Try it: Copy every line below exactly.

The data:
##############################

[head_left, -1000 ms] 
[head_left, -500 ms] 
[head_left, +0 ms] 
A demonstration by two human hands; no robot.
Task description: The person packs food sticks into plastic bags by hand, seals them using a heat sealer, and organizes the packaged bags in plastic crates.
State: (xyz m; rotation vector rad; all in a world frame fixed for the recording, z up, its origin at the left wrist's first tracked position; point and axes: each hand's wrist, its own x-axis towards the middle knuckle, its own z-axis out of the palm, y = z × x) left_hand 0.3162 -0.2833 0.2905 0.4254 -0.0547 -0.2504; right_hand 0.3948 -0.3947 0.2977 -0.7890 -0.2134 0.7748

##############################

Output of the exercise:
[head_left, -1000 ms] 
[head_left, -500 ms] 
[head_left, +0 ms] 
A demonstration by two human hands; no robot.
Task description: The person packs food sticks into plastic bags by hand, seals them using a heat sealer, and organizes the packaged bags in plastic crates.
State: (xyz m; rotation vector rad; all in a world frame fixed for the recording, z up, its origin at the left wrist's first tracked position; point and axes: each hand's wrist, its own x-axis towards the middle knuckle, its own z-axis out of the palm, y = z × x) left_hand 0.3162 -0.2833 0.2905 0.4254 -0.0547 -0.2504; right_hand 0.3948 -0.3947 0.2977 -0.7890 -0.2134 0.7748

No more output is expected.